The clinical and pathologic characteristics of the patients and their association with OS and DFS are shown in Table 1. There were total 208 deaths (26.5%) and the estimated 5-year OS and DFS for all patients were 62% (95% CI = 0.57–0.68) and 45% (95% CI = 0.40–0.49), respectively. Pathologic stage was significantly associated with both OS and DFS. Age, gender and smoking status were significantly associated with OS, but not with DFS in univariate analysis.
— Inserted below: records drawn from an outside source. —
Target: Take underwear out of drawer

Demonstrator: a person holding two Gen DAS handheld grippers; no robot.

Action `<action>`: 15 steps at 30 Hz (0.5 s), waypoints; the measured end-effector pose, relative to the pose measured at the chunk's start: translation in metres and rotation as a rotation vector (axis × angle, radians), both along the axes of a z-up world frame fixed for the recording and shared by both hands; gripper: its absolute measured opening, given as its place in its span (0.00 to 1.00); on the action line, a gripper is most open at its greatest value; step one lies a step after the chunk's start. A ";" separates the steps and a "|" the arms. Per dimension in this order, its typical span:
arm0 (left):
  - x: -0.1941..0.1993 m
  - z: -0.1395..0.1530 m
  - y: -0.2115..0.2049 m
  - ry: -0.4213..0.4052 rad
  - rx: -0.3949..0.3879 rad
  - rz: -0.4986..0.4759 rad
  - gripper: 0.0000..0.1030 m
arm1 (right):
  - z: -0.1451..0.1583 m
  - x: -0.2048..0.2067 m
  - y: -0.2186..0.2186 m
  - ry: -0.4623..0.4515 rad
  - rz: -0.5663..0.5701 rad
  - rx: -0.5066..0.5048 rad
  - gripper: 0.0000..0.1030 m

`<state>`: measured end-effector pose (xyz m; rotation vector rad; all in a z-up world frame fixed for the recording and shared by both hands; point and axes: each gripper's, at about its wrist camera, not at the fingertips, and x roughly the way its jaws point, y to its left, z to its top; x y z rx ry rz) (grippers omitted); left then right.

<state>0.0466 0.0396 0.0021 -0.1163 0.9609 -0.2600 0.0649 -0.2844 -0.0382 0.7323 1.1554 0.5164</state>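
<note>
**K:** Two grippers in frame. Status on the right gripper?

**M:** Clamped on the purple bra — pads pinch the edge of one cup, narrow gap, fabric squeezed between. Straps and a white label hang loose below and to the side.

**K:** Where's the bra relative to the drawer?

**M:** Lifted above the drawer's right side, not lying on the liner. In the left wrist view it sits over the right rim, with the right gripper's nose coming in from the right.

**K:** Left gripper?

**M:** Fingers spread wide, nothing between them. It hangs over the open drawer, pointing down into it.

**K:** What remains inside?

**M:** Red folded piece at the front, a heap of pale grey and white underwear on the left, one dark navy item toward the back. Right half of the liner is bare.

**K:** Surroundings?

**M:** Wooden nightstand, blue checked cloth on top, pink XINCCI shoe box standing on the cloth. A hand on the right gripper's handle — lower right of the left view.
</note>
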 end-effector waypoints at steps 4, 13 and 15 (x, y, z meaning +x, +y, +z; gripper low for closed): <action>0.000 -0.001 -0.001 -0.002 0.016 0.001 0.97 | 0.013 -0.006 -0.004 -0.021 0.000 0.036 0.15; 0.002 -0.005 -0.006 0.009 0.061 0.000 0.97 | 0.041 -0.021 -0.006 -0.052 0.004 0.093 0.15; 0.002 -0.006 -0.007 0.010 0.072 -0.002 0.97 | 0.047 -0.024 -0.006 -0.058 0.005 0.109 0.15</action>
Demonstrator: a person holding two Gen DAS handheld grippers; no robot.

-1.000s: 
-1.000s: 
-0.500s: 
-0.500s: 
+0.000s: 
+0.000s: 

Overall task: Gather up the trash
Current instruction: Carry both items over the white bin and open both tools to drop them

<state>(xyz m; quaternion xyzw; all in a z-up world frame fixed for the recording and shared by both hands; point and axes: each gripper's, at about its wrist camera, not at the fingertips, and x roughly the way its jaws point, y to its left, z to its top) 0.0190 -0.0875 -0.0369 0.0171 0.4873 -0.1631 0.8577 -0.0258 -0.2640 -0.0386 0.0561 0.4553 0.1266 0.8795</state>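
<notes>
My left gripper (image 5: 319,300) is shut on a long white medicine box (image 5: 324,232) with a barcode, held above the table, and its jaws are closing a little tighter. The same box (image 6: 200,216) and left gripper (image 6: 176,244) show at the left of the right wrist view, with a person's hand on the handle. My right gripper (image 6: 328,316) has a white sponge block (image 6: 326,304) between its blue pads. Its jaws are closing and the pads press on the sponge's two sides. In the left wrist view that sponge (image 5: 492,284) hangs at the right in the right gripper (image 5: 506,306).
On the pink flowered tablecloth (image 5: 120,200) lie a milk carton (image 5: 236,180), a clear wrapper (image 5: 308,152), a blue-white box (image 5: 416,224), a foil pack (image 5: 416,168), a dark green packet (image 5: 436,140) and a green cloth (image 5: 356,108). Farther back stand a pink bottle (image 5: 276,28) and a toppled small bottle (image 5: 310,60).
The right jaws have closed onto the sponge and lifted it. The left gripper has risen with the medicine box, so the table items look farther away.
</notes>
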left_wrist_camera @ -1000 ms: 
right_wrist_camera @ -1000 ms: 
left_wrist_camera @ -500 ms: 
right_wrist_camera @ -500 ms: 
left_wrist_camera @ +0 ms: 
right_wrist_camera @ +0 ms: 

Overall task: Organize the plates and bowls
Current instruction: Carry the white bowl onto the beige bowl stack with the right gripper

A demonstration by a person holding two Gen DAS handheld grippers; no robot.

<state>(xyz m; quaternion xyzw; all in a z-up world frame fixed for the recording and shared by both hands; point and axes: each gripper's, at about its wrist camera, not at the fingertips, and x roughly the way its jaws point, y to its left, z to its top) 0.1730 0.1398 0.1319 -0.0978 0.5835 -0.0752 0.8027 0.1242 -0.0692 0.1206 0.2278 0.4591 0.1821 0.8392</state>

There were no significant differences in survival outcome by histologic type and adjuvant therapy.

Table 1

Univariate analysis for overall survival and disease-free survival by age, gender, smoking status, histological type, pathologic stage, and adjuvant therapy

Variables	No. of cases	Overall survival			Disease-free survival
Variables	No. of cases	No. of death (%)^*	5Y-OSR, %^†	Log-rank P	No. of event (%)^*	5Y-DFSR, %^†	Log-rank P
Overall	782	208 (26.5)	62		340 (43.5)	45
Age, yr
≤ 65	383	88 (23.0)	69	0.002	162 (42.3)	48	0.14
> 65	399	120 (30.1)	55	0.002	178 (44.6)	41	0.14
Gender
Male	572	173 (30.2)	59	< 0.001	261 (45.6)	42	0.10
Female	210	35 (16.7)	71	< 0.001	79 (37.6)	52	0.10
Smoking status
Never	233	40 (17.2)	74	< 0.001	90 (38.6)	50	0.15
Ever	549	168 (30.6)	57	< 0.001	250 (45.5)	43	0.15
Pack-years^‡
< 40	254	70 (27.6)	59	0.18	111 (43.7)	43	0.59
≥ 40	295	98 (33.2)	56	0.18	139 (47.1)	42	0.59
Histological type
Squamous cell carcinomas	341	103 (30.2)	60	0.17	146 (42.8)	48	0.22
Adenocarcinomas	425	99 (23.3)	63		184 (43.3)	42
Large cell carcinomas	16	6 (37.5)	59		10 (62.5)	35
Pathologic stage
I	378	59 (15.6)	76	2.1 × 10⁻¹¹	107 (28.3)	60	6.2 × 10⁻¹⁸
II+IIIA	404	149 (36.9)	50	2.1 × 10⁻¹¹	233 (57.4)	31	6.2 × 10⁻¹⁸
Adjuvant therapy^§
No	182	72 (39.6)	49	0.57	102 (56.0)	37	0.36
Yes	222	77 (34.7)	50	0.57	131 (59.0)	25	0.36

^*Row percentage; ^†Five year-overall survival rate (5Y-OSR) and 5 year-disease free survival rate (5Y-DFSR), proportion of survival derived from Kaplan-Meier analysis; ^‡In ever-smokers; ^§In pathologic stage II + IIIA : 182 cases received p aclitaxel-cisplatin, 11 cases received radiotherapy, and 27 cases received chemotherapy and radiotherapy.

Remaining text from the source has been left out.